Below is the code for my implementation. I am hoping that someone can tell me

ar_model.py

import numpy as np
import tensorflow as tf
from tensorflow.models.rnn import rnn
import ar_config

config = ar_config.get_config()


class ARModel(object):

    def __init__(self, is_training=False, config=None):

        # Config
        if config is None:
            config = ar_config.get_config()

        # Placeholders
        self._features = tf.placeholder(tf.float32, [None, config.num_features], name='ModelInput')
        self._targets = tf.placeholder(tf.float32, [None, config.num_classes], name='ModelOutput')

        # Hidden layer
        with tf.variable_scope('lstm') as scope:
            lstm_cell = tf.nn.rnn_cell.BasicLSTMCell(config.num_hidden, forget_bias=0.0)
            cell = tf.nn.rnn_cell.MultiRNNCell([lstm_cell] * config.num_delays)
            self._initial_state = cell.zero_state(config.batch_size, dtype=tf.float32)
            outputs, state = rnn.rnn(cell, [self._features], dtype=tf.float32)

        # Output layer
        output = outputs[-1]
        softmax_w = tf.get_variable('softmax_w', [config.num_hidden, config.num_classes], tf.float32)
        softmax_b = tf.get_variable('softmax_b', [config.num_classes], tf.float32)
        logits = tf.matmul(output, softmax_w) + softmax_b

        # Evaluate
        ratio = (60.00 / 5.00)
        class_weights = tf.constant([ratio, 1 - ratio])
        weighted_logits = tf.mul(logits, class_weights)
        loss = tf.nn.softmax_cross_entropy_with_logits(weighted_logits, self._targets)
        self._cost = cost = tf.reduce_mean(loss)
        self._predict = tf.argmax(tf.nn.softmax(logits), 1)
        self._correct = tf.equal(tf.argmax(logits, 1), tf.argmax(self._targets, 1))
        self._accuracy = tf.reduce_mean(tf.cast(self._correct, tf.float32))
        self._final_state = state

        if not is_training:
            return

        # Optimize
        optimizer = tf.train.AdamOptimizer()
        self._train_op = optimizer.minimize(cost)


    @property
    def features(self):
        return self._features

    @property
    def targets(self):
        return self._targets

    @property
    def cost(self):
        return self._cost

    @property
    def accuracy(self):
        return self._accuracy

    @property
    def train_op(self):
        return self._train_op

    @property
    def predict(self):
        return self._predict

    @property
    def initial_state(self):
        return self._initial_state

    @property
    def final_state(self):
        return self._final_state

ar_train.py

import os
from datetime import datetime
import numpy as np
import tensorflow as tf
from tensorflow.python.platform import gfile
import ar_network
import ar_config
import ar_reader

config = ar_config.get_config()


def main(argv=None):

    if gfile.Exists(config.train_dir):
        gfile.DeleteRecursively(config.train_dir)
        gfile.MakeDirs(config.train_dir)

    train()

def train():
    train_data = ar_reader.ArousalData(config.train_data, num_steps=config.max_steps)
    test_data = ar_reader.ArousalData(config.test_data, num_steps=config.max_steps)
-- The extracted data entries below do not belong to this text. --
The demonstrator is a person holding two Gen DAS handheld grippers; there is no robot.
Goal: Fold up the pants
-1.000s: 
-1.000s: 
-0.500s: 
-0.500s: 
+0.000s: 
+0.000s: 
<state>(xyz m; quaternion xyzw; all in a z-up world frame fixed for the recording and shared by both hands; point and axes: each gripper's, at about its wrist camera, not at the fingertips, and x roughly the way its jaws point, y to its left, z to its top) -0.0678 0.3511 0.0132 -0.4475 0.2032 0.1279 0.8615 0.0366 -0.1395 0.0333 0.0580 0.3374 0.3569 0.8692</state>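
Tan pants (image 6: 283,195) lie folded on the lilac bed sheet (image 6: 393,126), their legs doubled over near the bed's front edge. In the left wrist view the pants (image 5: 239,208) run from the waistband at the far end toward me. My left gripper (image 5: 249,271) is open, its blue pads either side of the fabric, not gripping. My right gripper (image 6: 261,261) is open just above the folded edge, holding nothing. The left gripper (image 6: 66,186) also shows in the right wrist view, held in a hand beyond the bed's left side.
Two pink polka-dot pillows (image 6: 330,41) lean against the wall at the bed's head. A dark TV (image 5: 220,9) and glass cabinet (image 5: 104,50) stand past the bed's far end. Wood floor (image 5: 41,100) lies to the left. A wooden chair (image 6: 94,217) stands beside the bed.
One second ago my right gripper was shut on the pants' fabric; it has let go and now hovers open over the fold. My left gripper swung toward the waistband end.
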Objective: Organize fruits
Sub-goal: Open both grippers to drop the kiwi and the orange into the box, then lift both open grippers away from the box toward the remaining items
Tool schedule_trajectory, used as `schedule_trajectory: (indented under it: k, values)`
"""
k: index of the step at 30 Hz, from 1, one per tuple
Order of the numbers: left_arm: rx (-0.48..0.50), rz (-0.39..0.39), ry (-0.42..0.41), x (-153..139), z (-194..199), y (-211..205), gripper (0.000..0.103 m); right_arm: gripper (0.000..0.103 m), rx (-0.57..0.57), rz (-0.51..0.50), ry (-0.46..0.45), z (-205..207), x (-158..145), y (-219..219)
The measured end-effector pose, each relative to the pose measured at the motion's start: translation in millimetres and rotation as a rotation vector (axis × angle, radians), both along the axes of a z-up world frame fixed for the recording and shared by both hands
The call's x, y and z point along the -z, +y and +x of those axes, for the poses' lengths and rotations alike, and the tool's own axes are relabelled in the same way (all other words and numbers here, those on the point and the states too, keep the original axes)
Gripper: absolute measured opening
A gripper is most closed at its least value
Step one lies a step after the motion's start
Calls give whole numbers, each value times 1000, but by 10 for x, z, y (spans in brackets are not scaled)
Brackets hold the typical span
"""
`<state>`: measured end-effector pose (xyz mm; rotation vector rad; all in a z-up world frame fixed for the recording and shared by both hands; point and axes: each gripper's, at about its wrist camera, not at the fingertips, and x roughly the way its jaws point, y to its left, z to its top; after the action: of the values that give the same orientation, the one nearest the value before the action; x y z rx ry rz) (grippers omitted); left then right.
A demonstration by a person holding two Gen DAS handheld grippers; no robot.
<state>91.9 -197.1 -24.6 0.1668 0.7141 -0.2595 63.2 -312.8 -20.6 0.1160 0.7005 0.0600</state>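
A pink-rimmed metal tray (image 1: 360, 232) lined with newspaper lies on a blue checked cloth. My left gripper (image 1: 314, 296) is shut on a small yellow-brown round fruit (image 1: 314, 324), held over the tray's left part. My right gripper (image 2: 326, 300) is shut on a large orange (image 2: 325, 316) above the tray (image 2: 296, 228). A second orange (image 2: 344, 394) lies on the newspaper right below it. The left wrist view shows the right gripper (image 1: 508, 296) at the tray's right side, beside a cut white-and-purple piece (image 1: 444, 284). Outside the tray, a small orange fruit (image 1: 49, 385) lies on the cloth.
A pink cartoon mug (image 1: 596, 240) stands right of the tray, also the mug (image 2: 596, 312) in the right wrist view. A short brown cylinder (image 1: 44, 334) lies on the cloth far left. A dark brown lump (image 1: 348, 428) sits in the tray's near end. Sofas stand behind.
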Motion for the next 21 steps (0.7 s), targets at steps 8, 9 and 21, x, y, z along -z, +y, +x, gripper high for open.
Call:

    with tf.Graph().as_default(), tf.Session() as session, tf.device('/cpu:0'):
        initializer = tf.random_uniform_initializer(minval=-0.1, maxval=0.1)

        with tf.variable_scope('model', reuse=False, initializer=initializer):
            m = ar_network.ARModel(is_training=True)
            s = tf.train.Saver(tf.all_variables())

        tf.initialize_all_variables().run()

        for batch_input, batch_target in train_data:
            step = train_data.iter_steps

            dict = {
                m.features: batch_input,
                m.targets: batch_target
            }

            session.run(m.train_op, feed_dict=dict)
            state, cost, accuracy = session.run([m.final_state, m.cost, m.accuracy], feed_dict=dict)

            if not step % 10:
                test_input, test_target = test_data.next()
                test_accuracy = session.run(m.accuracy, feed_dict={
                    m.features: test_input,
                    m.targets: test_target
                })
                now = datetime.now().time()
                print ('%s | Iter %4d | Loss= %.5f | Train= %.5f | Test= %.3f' % (now, step, cost, accuracy, test_accuracy))

            if not step % 1000:
                destination = os.path.join(config.train_dir, 'ar_model.ckpt')
                s.save(session, destination)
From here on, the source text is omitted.